- _Your assignment_
Transcribe the listing from its top line through the line with "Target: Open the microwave". Keep it exact, both ends included, and add nothing.
───── Information ─────
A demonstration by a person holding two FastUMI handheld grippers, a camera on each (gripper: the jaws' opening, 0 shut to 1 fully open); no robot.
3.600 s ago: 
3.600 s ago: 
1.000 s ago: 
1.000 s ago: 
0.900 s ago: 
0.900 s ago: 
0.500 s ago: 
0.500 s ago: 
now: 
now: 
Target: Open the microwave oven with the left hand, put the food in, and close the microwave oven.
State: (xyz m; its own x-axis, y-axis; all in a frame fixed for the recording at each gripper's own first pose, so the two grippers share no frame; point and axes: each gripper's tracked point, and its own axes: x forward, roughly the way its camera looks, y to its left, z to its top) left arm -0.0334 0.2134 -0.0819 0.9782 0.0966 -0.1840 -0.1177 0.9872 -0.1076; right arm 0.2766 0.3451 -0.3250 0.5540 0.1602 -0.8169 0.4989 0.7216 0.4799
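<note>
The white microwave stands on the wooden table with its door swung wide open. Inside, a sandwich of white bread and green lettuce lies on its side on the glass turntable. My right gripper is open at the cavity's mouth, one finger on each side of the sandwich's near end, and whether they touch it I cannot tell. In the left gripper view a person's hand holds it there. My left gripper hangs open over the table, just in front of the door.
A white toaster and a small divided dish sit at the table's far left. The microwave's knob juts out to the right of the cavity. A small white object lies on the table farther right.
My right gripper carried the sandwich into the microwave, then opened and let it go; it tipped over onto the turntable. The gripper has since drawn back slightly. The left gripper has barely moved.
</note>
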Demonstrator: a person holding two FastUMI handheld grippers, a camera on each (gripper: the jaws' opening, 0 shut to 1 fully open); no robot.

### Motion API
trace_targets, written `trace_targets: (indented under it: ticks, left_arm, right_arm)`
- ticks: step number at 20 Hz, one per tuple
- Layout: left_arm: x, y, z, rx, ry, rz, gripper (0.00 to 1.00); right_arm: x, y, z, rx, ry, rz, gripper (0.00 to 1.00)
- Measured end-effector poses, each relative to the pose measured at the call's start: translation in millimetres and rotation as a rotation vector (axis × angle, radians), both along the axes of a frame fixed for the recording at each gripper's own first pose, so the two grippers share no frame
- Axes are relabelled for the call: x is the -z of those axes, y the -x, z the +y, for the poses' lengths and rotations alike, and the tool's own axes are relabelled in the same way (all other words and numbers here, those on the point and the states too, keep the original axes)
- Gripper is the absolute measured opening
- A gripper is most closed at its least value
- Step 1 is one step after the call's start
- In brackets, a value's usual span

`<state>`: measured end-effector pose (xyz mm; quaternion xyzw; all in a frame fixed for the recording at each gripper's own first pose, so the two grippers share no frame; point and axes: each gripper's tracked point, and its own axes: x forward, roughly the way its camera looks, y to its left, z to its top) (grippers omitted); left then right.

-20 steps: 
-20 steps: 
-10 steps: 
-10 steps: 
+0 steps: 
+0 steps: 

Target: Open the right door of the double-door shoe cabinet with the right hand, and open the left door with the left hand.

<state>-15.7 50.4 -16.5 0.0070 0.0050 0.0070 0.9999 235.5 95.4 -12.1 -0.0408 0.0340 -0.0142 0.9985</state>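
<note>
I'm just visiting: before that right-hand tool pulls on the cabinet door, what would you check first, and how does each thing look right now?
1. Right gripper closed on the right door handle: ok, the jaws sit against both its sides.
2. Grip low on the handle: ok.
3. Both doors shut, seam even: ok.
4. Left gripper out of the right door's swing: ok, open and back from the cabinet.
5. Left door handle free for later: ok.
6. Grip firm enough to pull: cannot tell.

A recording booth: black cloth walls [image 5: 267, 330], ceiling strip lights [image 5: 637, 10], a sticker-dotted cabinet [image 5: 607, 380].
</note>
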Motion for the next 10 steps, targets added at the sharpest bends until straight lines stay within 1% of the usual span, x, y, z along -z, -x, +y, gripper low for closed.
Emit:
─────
- _Task response_
A demonstration by a person holding two FastUMI handheld grippers, a camera on each (gripper: the jaws' opening, 0 shut to 1 fully open); no robot.
3.600 s ago: 
3.600 s ago: 
1.000 s ago: 
1.000 s ago: 
0.900 s ago: 
0.900 s ago: 
0.500 s ago: 
0.500 s ago: 
now: 
now: 
Target: Open the microwave oven with the left hand, put the food in, and close the microwave oven.

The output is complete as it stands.